> **WHAT NEEDS TO BE DONE**
Without the pictures, repeat all of the data exactly as it appears below.
>>>>>
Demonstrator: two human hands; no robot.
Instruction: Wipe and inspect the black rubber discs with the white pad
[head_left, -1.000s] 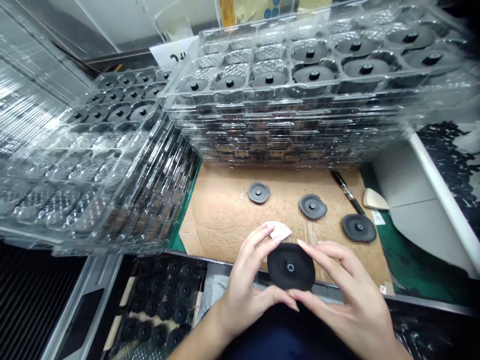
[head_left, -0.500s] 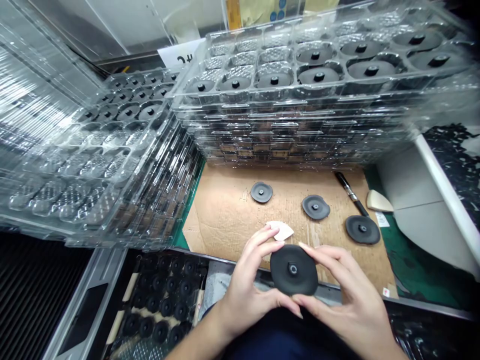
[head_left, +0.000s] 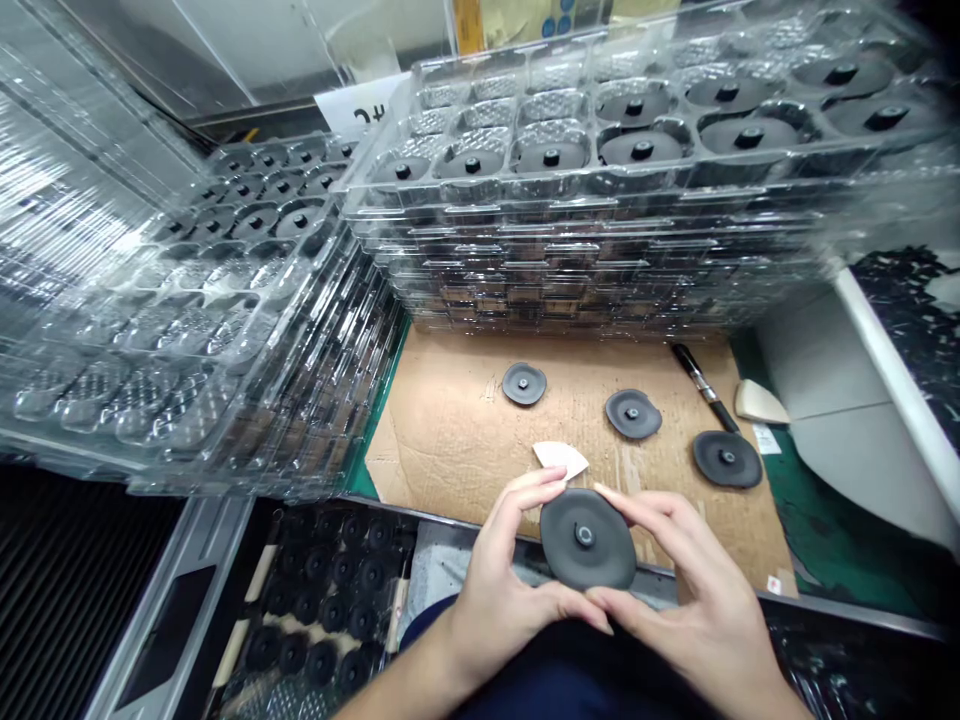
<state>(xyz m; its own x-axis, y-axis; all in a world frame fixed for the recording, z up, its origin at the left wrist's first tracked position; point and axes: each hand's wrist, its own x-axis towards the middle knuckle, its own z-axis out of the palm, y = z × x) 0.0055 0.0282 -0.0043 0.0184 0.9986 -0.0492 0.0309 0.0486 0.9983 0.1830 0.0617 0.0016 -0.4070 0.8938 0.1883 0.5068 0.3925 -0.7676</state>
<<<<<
> **THE ANSWER**
Demonstrator: two human hands; no robot.
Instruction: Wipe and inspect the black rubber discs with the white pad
[head_left, -1.000s] 
[head_left, -0.500s] 
[head_left, +0.000s] 
<state>(xyz m; its own x-axis, y-axis; all in a world frame fixed for the recording, z up, its origin at the left wrist's first tracked position; point and axes: each hand's wrist, its own x-axis towards the middle knuckle, its own z-axis out of the palm, y = z × x) 0.0055 0.0282 -0.0043 0.0184 0.9986 -0.0492 0.0309 0.0486 0.9983 0.1830 0.0617 0.0016 -0.4070 0.8938 0.1883 0.5068 0.3925 -0.7676</state>

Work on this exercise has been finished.